#### [Exercise aim]
The goal is a clean copy of all the data below, with pictures dropped and everything else retyped exactly.

#### [Dataset content]

....

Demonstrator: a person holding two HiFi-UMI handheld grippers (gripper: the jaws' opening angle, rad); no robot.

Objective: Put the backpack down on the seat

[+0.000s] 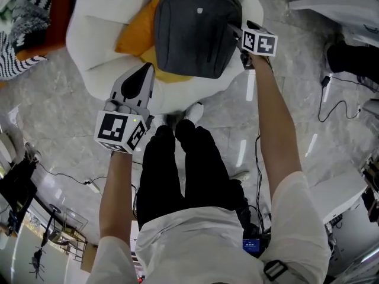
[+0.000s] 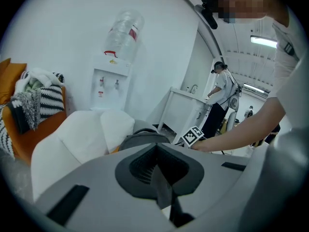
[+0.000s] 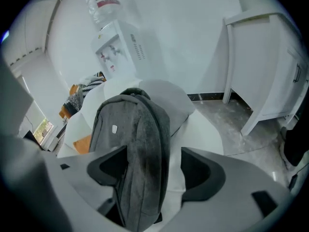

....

#### [Result of the task]
Demonstrator: a person holding two HiFi-UMI handheld grippers (gripper: the jaws' opening angle, rad); no robot.

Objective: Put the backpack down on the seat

[+0.000s] 
[+0.000s] 
[+0.000s] 

The output above is complete.